エカリス巫女団 ②
「エリズ、次はあっちの丘の上の花火台に行くの?」
すでに待ちきれないリズミアを見て、エリズはただ微笑んで頷いた。
朝に行った場所の方が静かではあったが、隣にいるこの活力溢れる少女はあまりその場所が好きではなさそうだった。
何度も考えた末、エリズはアンリリズを連れて、花火が打ち上げられている観光台へ行くことにした。
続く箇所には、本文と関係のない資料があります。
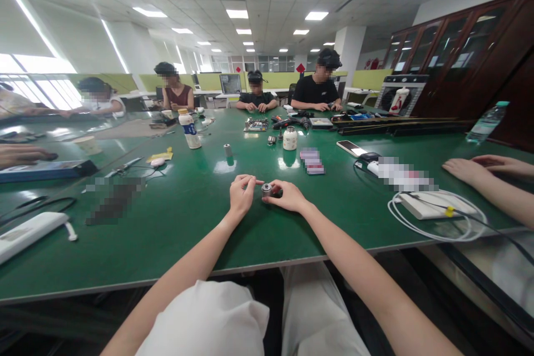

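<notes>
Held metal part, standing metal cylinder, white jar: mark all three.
Held metal part (266, 191): head view, on its body.
Standing metal cylinder (227, 150): head view, on its side.
White jar (290, 139): head view, on the front of its body.

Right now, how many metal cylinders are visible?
2: one cylinder in the right hand, a second cylinder standing beyond the left hand. Small parts by the white jar are too unclear.
</notes>
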`<state>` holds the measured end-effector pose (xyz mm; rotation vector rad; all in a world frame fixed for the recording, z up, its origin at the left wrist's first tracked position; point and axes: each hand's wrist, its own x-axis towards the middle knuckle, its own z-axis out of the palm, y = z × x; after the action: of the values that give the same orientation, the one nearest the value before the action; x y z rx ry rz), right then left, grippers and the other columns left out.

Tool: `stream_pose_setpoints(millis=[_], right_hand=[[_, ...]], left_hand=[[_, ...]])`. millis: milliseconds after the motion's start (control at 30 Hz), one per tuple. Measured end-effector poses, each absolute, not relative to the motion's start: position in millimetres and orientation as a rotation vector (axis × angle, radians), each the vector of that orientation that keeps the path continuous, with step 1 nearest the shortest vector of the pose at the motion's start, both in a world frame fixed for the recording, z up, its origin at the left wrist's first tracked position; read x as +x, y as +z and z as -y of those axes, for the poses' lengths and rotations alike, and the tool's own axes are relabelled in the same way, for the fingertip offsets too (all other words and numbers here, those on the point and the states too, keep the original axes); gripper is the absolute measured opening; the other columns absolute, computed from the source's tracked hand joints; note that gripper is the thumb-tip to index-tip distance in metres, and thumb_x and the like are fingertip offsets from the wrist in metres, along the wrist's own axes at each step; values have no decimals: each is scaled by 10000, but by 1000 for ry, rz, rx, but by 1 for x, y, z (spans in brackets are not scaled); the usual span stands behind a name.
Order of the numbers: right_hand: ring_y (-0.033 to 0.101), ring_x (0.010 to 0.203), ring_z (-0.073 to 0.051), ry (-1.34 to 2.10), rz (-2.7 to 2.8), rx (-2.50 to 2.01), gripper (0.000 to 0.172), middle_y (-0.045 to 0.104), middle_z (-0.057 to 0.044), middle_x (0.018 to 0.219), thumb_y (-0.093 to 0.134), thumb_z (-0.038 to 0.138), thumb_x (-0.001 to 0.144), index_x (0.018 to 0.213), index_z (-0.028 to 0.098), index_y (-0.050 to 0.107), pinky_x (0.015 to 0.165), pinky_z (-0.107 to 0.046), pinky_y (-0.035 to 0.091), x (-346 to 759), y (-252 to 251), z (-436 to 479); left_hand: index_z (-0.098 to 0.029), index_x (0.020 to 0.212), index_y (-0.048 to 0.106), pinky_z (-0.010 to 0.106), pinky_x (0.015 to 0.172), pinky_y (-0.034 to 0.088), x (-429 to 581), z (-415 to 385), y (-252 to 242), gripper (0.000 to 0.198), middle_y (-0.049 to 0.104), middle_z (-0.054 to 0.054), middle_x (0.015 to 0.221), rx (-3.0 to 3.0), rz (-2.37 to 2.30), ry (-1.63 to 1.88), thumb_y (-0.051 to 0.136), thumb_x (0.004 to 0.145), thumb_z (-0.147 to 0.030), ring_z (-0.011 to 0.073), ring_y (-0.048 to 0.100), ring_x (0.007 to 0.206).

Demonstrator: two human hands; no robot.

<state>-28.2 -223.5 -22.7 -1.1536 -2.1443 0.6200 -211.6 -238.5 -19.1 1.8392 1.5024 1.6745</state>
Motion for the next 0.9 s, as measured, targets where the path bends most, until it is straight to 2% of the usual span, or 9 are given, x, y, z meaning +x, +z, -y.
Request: stream_pose_setpoints(millis=[167,267,367,533,667,767,900], right_hand=[[698,884,-186,628,2144,-1156,406,740,-17,940,809,463,739,1063,245,697,783,-295,508,-28,-22,224],[699,876,-186,624,2143,-1153,395,741,-16,934,809,457,739,1053,244,701,773,-290,508,-28,-21,225],[699,870,-187,621,2143,-1162,391,743,-17,931,812,451,738,1052,245,703,773,-290,509,-29,-20,225],[698,880,-192,627,2147,-1167,397,742,-19,939,806,462,742,1055,243,698,777,-295,507,-29,-20,226],[699,888,-193,628,2148,-1162,410,742,-24,955,798,468,750,1076,243,691,789,-301,510,-28,-21,225],[701,894,-191,624,2152,-1158,391,743,-25,946,793,440,762,1082,242,687,792,-297,512,-28,-22,224],[702,892,-188,618,2160,-1138,368,744,-23,932,783,429,774,1077,244,687,787,-291,512,-28,-21,225]], left_hand=[[-246,597,749,377,925,467,-211,238,-18,425,606,23,569,1907,-1395,1625,433,874,-314,246,666,986],[-248,566,732,375,901,472,-210,238,-16,440,556,20,506,1882,-1403,1681,416,868,-290,248,668,939],[-246,563,720,367,869,485,-210,239,-16,431,560,19,516,1856,-1441,1745,422,872,-282,237,654,871],[-240,513,608,366,892,488,-208,242,-16,426,692,29,665,1905,-1449,1732,459,904,-322,223,634,883],[-232,687,659,366,879,512,-205,243,-16,294,753,32,795,1969,-1366,1643,532,909,-379,215,677,891],[-231,864,668,389,919,516,-205,243,-18,122,764,28,832,2009,-1354,1597,666,830,-349,222,715,892],[-226,930,634,413,930,529,-207,241,-19,201,768,32,830,2031,-1316,1564,731,759,-266,239,737,903]])
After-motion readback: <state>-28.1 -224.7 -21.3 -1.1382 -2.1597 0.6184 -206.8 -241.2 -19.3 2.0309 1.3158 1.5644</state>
母のことを思い出すなら、どんな静かな場所でも構わない。
だが、リズミアとの時間は今、この瞬間しかないのだ。
ただ、目の前に観光台へ向かう人々が多すぎて、早く進もうにもなかなか前へ進めない。
遠くで輝く花火を見ているうちに、普段は穏やかなエリズでさえも、少し焦ってきた。
「もっと早く行かないと、着いた時には花火が終わっちゃうかもね。」
冗談めかして言いながら、エリズはリズミアの方を見た。
「リズミア?」
さっきまで目の前にいたリズミアが、突然姿を消していた。
往来する人波の中、エリズの心は一気に焦り始めた。
しかし、たかが花火に目を奪われていただけだし、リズミアも遠くに行っていないはず。
問題は、次にどこを探せばいいかだ。
間違った方向に行けば、後で彼女を見つけるのはさらに難しくなるだろう。
「リズミア!まだ近くにいるの?」
リズミアの名前を呼びながら、エリズは動き出した。
人波を逆に進むのはとても大変だったが、それでも彼女は諦めずにもう少し頑張ろうと決意した。
もう、誰かが突然静かに消えるのは二度と嫌だった。
その時、群衆の中で浅い青色の髪が一瞬目に入った。
それはあまりにも見慣れた色で、リズミアの髪以外にありえなかった。
少し乱暴に目の前の人々をかき分け、エリズは急いでリズミアの後を追った。
「リズミア、どこへ行くの?」
エリズは手を伸ばし、リズミアの腕を掴んだ。だが、その瞬間に違和感を覚えた。
リズミアは振り返らず、ただ黙々とどこかに向かって歩き続けていた。
もし何かに例えるとすれば——
【まるでリズミアが人形のようだわ。】
何かに魂を引き抜かれたかのようで、彼女は今のリズミアを引き止めることができなかった。
「目を覚まして!リズミア、どうしちゃったの?」
肩を強く揺さぶっても、リズミアは全く反応を示さなかった。
それでも、エリズは諦めなかった。
リズミアを目覚めさせることができないなら、彼女にどこへ向かっているのかを追ってみよう。
そう決心して、エリズはリズミアに従ってゆっくり歩き始めた。
しばらくすると、二人は街を抜ける道へと出た。
遠くを見渡すと、そこには巨大なヌノンの花の木があった。
その木から舞い散るヌノンの花びらが風に乗って夜空に舞い上がり、花びらの微かな光が星の川のように輝いていた。
これがアンメーンで本当に奇景と呼ばれる光景、「ヌノン星海」だ。
無数のヌノンの花びらが夜空に舞い上がり、星のように輝く。
だが、その魔力を使い切った花びらは普通の花びらに戻り、どこかへと消えていく。
花火台で打ち上げられる花火よりも、エリズはこの「ヌノン星海」を静かに眺めたいと思っていた。
しかし、今はリズミアがどうなっているのか分からず、どれだけ美しい空であっても、それに気を取られる余裕はなかった。
だが、夜空の光を借りて、エリズは更に遠くに一つの人影を見つけた。
その人物はフードをかぶり、エリズたちに背を向けていたため、その姿をはっきりと確認することはできなかった。
それがリズミアをどこかへ導いているのだろうか?
しかし、無闇に近づくのは危険だとエリズは感じた。
自分にその存在と対峙できる力があるかは分からないし、リズミアを精神支配から解放できるかどうかも分からない。
それでも、いざ戦わなければならない状況になれば、エリズは心の中で覚悟を決めていた。
たとえベファレスおじいさんに教わった魔法の数少ない技だけでも、あの人物を止める覚悟があった。
ヌノンの木にますます近づくが、リズミアの足はまだ止まらない。
ドン!
エリズが前方の神秘的な人物に集中していると、突然見えない壁にぶつかった。
まるでエリズを外に閉じ込めるかのように、操られているリズミアと神秘の人物はその壁を通り抜けていった。
エリズがどんなに目の前の空気の壁を叩いても、中に入ることはできなかった。
「どうして……」
リズミアがどんどん遠ざかるのを見ながら、エリズは焦りつつも、手の施しようがなかった。
ただし——
【私の助けが必要なのか?エリズ?】
その時、彼女の体内にいるあの声が、まるで彼女の窮地を見透かしたかのように、突然響いた。